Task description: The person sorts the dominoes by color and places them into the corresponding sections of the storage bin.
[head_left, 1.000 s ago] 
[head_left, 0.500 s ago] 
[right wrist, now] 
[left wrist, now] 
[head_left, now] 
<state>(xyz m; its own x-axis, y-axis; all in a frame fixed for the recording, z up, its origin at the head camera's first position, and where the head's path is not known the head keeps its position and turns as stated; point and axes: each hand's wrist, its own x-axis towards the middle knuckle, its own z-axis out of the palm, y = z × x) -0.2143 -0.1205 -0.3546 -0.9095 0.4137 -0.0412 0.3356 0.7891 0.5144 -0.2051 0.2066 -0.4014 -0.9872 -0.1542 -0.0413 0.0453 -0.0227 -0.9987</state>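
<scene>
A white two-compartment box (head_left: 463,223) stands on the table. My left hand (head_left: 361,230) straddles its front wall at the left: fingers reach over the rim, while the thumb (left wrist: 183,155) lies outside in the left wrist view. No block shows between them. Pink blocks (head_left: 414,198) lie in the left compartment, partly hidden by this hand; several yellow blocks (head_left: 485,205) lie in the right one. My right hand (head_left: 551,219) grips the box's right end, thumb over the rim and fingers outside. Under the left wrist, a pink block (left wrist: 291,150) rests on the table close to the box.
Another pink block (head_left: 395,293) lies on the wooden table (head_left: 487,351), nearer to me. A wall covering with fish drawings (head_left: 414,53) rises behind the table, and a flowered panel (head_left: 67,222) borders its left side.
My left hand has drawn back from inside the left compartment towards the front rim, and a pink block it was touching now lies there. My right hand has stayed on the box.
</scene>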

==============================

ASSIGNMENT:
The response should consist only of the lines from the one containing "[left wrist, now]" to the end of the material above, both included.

TASK OUTPUT:
[left wrist, now] 
[head_left, now] 
<state>(xyz m; its own x-axis, y-axis; all in a frame fixed for the recording, z up, its origin at the head camera's first position, and where the head's path is not known the head keeps its position and turns as stated; point and axes: each hand's wrist, its own x-axis towards the middle knuckle, its own z-axis out of the palm, y = z × x) -0.2143 -0.1205 -0.3546 -0.9095 0.4137 -0.0412 0.3356 0.7891 0.5144 -0.2051 0.2066 -0.4014 -0.9872 -0.1542 -0.0413 0.0453 -0.0227 -0.9987</state>
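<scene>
A white two-compartment box (head_left: 463,223) stands on the table. My left hand (head_left: 361,230) straddles its front wall at the left: fingers reach over the rim, while the thumb (left wrist: 183,155) lies outside in the left wrist view. No block shows between them. Pink blocks (head_left: 414,198) lie in the left compartment, partly hidden by this hand; several yellow blocks (head_left: 485,205) lie in the right one. My right hand (head_left: 551,219) grips the box's right end, thumb over the rim and fingers outside. Under the left wrist, a pink block (left wrist: 291,150) rests on the table close to the box.
Another pink block (head_left: 395,293) lies on the wooden table (head_left: 487,351), nearer to me. A wall covering with fish drawings (head_left: 414,53) rises behind the table, and a flowered panel (head_left: 67,222) borders its left side.
My left hand has drawn back from inside the left compartment towards the front rim, and a pink block it was touching now lies there. My right hand has stayed on the box.
</scene>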

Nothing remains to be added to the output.